# TASK REQUIREMENTS
For this exercise, report every line of the material that includes "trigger".

--- SUPPLIED MATERIAL Enclosed Below ---

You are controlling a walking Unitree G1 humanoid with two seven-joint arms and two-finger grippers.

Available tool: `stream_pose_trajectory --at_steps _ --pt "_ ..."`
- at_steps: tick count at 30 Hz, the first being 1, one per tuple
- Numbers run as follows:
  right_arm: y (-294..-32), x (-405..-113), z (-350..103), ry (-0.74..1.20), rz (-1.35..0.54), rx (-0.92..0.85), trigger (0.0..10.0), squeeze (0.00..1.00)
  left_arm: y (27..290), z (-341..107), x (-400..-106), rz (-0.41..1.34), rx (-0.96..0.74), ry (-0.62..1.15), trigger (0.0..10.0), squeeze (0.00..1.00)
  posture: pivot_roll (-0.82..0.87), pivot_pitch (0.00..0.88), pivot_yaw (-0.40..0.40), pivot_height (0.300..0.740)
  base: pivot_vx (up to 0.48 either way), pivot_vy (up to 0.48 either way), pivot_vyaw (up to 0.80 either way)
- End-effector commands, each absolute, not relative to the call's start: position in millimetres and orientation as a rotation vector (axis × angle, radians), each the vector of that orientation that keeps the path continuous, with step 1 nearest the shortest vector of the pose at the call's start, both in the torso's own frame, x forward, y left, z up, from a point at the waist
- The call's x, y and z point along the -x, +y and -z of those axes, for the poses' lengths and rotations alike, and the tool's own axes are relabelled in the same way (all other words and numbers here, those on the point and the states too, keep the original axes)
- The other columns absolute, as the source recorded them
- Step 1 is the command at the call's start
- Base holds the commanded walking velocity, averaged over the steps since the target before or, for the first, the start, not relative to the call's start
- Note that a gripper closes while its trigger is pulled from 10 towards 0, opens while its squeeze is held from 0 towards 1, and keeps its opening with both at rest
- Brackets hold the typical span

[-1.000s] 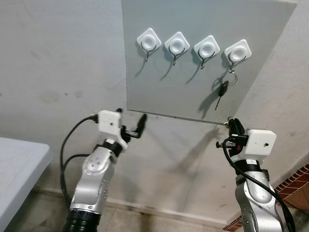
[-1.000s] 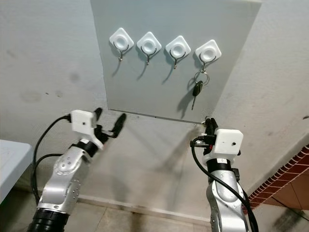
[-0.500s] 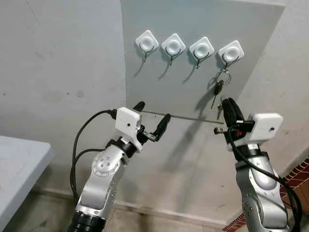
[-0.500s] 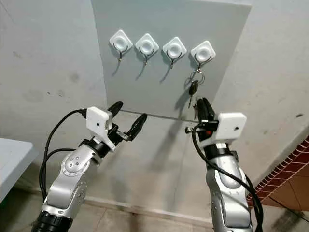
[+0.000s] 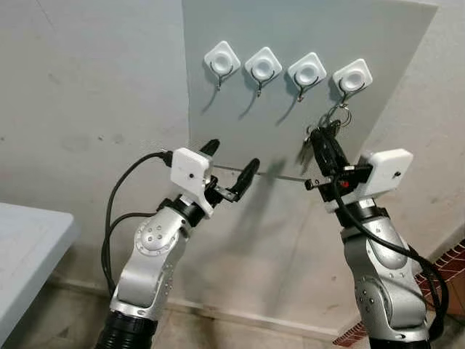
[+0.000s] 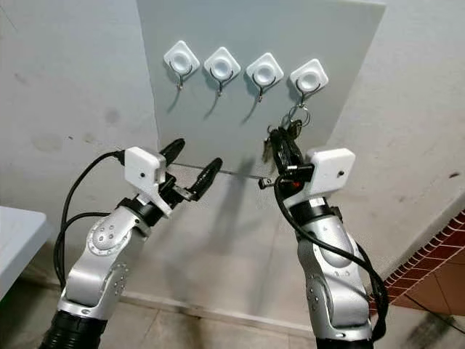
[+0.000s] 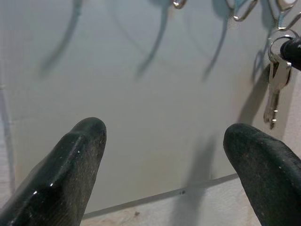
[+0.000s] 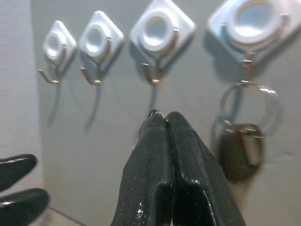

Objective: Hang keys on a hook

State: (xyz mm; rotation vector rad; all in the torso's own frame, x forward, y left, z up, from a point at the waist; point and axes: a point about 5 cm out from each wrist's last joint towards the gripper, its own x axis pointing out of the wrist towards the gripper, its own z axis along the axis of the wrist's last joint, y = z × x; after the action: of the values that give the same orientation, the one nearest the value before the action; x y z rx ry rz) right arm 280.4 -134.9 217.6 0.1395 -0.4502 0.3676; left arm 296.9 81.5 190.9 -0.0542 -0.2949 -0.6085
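Note:
Four white square hooks sit in a row on a grey panel (image 5: pixel 240 123). A key on a metal ring (image 8: pixel 242 148) hangs from the rightmost hook (image 5: pixel 354 76). My right gripper (image 8: pixel 162 115) is raised to the panel, shut with nothing between its fingers. Its tips are just beside the key, below the third hook (image 8: pixel 160 28). In the eye views the right gripper (image 5: pixel 318 139) partly hides the key (image 6: pixel 292 129). My left gripper (image 5: pixel 232 155) stands open at the panel's lower edge, below the first two hooks, holding nothing.
The panel is fixed to a pale plaster wall. A white table corner (image 5: pixel 29 240) juts in at the lower left. Red brickwork (image 5: pixel 454 262) shows at the lower right. The other three hooks (image 5: pixel 263 65) are bare.
My right gripper has risen and moved left, from below the panel's edge up beside the hanging key. My left arm rose half a second earlier and has since barely shifted.

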Motion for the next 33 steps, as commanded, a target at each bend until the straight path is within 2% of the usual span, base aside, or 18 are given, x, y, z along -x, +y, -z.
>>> stream_pose_trajectory --at_steps 1,5,20,33 --pt "-129 -277 -228 -0.481 -0.414 -0.136 10.0 0.0 81 -202 -297 0.613 0.049 -0.326 10.0 0.0 -0.02 0.047 -0.05 0.74 0.0 0.0 0.0" --pt "-125 -275 -236 -0.501 -0.459 -0.196 10.0 0.0 82 -206 -298 0.605 0.055 -0.335 10.0 0.0 -0.02 0.049 -0.052 0.74 0.0 0.0 0.0" --pt "-129 -282 -247 -0.535 -0.394 -0.31 10.0 0.0 75 -212 -295 0.638 0.061 -0.346 10.0 0.0 -0.02 0.046 -0.045 0.74 0.0 0.0 0.0" --pt "-127 -282 -250 -0.54 -0.408 -0.334 10.0 0.0 73 -213 -295 0.645 0.068 -0.342 10.0 0.0 -0.02 0.036 -0.039 0.74 0.0 0.0 0.0"
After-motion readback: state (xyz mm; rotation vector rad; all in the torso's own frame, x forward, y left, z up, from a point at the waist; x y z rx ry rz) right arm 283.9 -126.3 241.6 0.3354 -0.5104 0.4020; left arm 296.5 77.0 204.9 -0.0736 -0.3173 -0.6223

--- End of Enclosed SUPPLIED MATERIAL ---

# EXERCISE RESULT
  right_arm: y (-294..-32), x (-405..-113), z (-350..103), ry (-0.74..1.20), rz (-1.35..0.54), rx (-0.92..0.85), trigger (0.0..10.0), squeeze (0.00..1.00)
  left_arm: y (27..290), z (-341..107), x (-400..-106), rz (-0.41..1.34), rx (-0.96..0.74), ry (-0.62..1.15), trigger (0.0..10.0), squeeze (0.00..1.00)
- Note that a gripper closes while its trigger is pulled from 10 towards 0, opens while its squeeze is held from 0 towards 1, and keeps its opening with both at rest

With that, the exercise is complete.